> **Problem description**: Among the lines below, restate word for word only those from the line with "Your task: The" through the line with "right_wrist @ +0", with both end lines kept.

***** Raw data

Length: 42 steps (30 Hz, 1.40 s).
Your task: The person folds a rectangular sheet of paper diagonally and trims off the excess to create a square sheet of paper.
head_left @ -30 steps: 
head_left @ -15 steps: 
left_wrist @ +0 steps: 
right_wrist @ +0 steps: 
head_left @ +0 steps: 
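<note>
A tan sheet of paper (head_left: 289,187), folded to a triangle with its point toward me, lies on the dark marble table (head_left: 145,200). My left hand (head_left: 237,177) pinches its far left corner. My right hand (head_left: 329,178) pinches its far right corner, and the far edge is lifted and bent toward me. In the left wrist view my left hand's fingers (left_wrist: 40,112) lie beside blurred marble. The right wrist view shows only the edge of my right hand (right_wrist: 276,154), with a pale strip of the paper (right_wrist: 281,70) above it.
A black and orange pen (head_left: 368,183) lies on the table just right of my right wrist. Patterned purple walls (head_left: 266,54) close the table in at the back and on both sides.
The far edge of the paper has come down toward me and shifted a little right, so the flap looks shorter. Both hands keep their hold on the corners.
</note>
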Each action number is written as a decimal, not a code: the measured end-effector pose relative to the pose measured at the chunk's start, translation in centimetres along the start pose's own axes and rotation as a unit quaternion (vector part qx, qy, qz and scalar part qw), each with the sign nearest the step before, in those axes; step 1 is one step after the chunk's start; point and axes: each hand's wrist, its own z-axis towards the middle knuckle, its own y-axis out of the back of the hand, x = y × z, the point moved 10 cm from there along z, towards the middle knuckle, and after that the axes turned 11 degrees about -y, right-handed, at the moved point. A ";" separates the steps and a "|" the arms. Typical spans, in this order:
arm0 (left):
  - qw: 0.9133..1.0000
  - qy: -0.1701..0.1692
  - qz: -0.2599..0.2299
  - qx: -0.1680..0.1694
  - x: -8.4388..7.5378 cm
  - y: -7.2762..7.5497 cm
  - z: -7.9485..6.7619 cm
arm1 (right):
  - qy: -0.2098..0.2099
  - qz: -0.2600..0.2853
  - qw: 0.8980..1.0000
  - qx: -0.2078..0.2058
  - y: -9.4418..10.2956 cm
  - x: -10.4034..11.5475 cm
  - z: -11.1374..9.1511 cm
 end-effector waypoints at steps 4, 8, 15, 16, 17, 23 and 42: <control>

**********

> **Solution below**:
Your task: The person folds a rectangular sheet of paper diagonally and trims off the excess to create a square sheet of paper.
head_left @ -30 steps: 
head_left @ -15 steps: 
left_wrist @ +0 steps: 
right_wrist @ +0 steps: 

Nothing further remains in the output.